Provided data -
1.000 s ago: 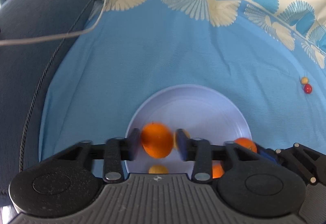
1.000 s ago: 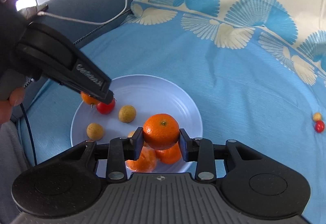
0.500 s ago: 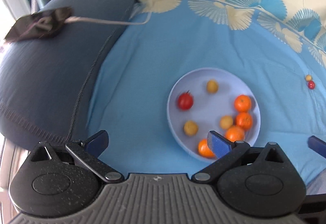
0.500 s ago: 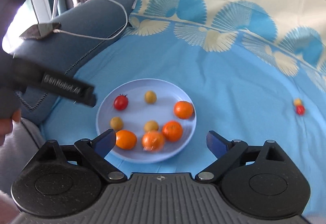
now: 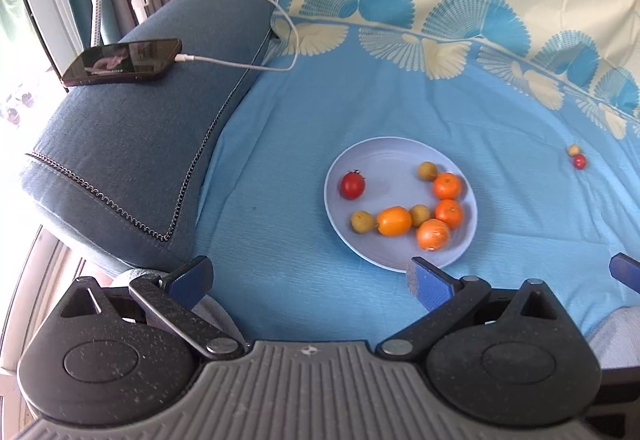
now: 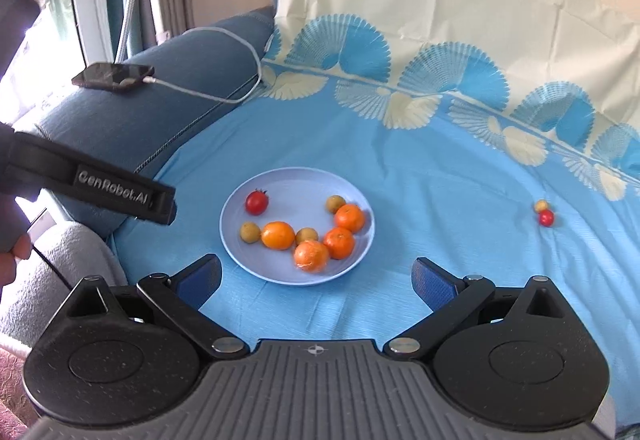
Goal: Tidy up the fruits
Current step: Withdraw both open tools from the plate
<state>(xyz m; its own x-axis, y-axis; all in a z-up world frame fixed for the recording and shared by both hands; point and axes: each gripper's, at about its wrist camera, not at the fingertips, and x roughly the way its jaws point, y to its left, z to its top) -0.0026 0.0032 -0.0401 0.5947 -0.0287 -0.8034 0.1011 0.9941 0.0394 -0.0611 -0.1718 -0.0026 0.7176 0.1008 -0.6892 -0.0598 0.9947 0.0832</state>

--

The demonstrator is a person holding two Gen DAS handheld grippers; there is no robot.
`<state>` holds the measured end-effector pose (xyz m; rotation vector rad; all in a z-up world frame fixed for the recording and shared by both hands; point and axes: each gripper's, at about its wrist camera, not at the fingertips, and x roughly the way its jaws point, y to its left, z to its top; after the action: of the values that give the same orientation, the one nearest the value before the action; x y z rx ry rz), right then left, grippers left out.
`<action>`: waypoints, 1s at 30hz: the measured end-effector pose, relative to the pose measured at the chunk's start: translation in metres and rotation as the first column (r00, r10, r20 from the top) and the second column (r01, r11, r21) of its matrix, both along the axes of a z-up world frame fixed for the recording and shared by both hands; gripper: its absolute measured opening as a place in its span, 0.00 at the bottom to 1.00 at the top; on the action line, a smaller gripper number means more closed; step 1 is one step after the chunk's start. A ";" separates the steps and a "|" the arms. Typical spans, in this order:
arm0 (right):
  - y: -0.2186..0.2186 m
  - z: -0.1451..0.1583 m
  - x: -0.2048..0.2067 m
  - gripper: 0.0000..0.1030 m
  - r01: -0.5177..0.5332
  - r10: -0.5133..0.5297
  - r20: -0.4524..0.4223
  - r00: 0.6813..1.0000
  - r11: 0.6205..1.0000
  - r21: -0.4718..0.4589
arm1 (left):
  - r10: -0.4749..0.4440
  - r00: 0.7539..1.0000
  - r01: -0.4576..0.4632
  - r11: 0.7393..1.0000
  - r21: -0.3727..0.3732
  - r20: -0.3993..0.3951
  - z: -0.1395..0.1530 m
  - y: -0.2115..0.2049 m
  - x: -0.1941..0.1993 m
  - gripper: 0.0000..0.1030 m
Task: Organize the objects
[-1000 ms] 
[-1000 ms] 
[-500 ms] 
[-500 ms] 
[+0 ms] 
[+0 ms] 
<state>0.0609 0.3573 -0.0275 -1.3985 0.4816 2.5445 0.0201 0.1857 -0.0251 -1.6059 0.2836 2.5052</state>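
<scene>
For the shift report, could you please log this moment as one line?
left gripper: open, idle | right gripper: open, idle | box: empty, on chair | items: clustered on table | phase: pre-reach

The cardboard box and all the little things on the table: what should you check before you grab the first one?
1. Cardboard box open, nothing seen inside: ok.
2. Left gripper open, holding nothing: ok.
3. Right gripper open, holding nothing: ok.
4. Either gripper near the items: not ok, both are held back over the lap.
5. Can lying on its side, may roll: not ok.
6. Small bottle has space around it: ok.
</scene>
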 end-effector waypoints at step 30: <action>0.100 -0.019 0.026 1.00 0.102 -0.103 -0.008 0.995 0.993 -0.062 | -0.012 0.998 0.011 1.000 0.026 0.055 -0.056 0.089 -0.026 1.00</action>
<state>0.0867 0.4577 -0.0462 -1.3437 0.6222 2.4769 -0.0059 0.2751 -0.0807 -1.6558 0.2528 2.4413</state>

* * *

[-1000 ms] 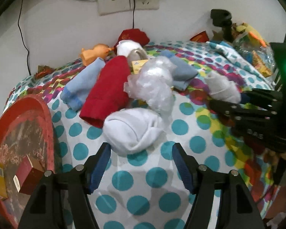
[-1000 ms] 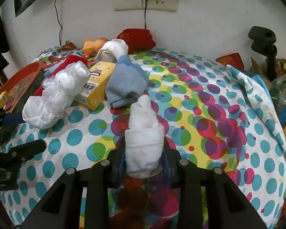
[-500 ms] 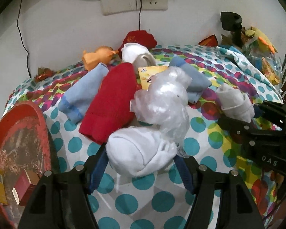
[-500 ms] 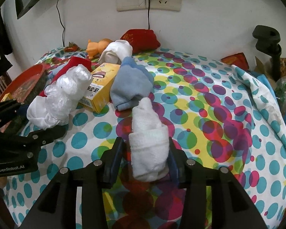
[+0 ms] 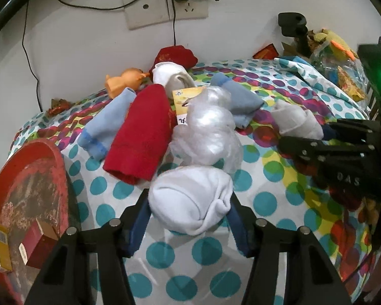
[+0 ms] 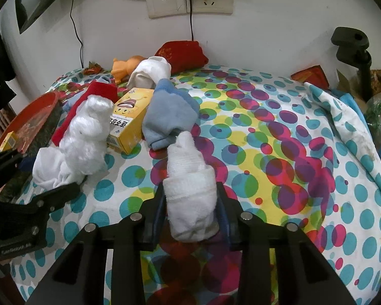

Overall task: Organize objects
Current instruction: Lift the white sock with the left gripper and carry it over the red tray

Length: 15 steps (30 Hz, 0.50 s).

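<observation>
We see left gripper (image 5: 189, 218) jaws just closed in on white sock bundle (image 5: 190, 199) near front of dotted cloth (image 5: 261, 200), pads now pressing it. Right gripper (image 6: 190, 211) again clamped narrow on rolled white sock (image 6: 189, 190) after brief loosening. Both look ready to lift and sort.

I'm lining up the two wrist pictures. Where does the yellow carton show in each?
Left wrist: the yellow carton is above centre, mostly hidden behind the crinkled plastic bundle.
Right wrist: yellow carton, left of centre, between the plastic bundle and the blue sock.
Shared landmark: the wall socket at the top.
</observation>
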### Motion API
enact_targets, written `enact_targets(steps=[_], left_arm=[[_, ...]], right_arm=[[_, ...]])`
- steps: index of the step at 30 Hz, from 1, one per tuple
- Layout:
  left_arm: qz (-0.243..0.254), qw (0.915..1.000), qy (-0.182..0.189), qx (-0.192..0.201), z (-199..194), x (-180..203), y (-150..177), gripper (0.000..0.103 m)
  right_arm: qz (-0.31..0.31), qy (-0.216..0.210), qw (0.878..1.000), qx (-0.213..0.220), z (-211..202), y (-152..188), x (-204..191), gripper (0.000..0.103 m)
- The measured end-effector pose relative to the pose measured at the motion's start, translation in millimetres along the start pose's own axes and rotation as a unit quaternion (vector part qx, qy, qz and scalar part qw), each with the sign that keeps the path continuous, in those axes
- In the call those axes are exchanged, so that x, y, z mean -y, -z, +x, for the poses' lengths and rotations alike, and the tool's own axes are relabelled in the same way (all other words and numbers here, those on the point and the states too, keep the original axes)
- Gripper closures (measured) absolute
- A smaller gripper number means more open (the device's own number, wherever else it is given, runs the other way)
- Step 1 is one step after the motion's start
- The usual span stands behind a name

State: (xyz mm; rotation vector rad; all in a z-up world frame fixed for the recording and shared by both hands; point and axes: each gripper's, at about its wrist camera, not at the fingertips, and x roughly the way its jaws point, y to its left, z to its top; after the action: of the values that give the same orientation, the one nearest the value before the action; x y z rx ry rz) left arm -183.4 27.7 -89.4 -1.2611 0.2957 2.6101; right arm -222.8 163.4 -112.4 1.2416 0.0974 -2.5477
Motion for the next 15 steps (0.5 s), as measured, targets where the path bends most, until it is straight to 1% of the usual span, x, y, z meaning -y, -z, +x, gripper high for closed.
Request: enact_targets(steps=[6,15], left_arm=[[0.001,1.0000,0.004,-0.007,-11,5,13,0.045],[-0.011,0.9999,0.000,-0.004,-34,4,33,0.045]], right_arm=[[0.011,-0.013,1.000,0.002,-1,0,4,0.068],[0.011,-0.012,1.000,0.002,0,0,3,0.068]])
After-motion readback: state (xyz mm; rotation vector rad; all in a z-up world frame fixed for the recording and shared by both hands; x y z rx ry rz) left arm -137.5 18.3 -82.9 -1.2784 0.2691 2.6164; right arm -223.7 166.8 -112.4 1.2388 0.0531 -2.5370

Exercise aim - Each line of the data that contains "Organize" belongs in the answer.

Exercise response -
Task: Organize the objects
Overall task: Organize objects

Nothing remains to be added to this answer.